__Assignment__. Every line of the data is to be output verbatim.

__Stored data__.
───

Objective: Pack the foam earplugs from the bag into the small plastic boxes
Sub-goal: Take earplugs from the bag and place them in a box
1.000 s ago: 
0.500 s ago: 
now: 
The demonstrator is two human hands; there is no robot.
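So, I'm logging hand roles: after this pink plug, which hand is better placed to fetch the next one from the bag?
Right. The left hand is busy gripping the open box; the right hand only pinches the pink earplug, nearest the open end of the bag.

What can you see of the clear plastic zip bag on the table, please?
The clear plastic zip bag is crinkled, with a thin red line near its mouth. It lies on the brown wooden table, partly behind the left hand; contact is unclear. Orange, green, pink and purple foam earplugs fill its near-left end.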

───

__Output__.
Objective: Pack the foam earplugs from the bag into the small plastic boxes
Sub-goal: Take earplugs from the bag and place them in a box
1.000 s ago: 
0.500 s ago: 
now: 
The demonstrator is two human hands; there is no robot.
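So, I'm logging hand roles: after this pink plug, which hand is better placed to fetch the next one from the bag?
Right. The left hand is busy gripping the open box; the right hand only pinches the pink earplug, nearest the open end of the bag.

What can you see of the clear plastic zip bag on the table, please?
The clear plastic zip bag is crinkled, with a thin red line near its mouth. It lies on the brown wooden table, partly behind the left hand; contact is unclear. Orange, green, pink and purple foam earplugs fill its near-left end.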

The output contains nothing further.